● **THE PROBLEM**
Using the data below, output the first line and every line after it up to and including the line containing "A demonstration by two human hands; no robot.", exactly as written and with nothing added.

•••

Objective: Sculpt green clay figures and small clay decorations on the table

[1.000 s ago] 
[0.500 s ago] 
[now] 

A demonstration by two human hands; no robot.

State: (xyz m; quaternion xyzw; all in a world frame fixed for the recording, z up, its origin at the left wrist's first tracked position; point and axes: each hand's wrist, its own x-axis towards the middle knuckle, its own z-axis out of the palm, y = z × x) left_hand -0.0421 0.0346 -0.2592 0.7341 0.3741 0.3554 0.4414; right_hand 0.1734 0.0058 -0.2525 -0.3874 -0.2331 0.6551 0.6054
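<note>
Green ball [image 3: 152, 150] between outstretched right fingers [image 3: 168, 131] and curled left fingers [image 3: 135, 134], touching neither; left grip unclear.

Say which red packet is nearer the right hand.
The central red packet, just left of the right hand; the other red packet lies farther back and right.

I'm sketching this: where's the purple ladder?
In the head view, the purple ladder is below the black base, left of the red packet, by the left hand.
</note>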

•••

● **RESPONSE BELOW**
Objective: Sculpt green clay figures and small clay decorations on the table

[1.000 s ago] 
[0.500 s ago] 
[now] 

A demonstration by two human hands; no robot.

Nothing else is part of this exercise.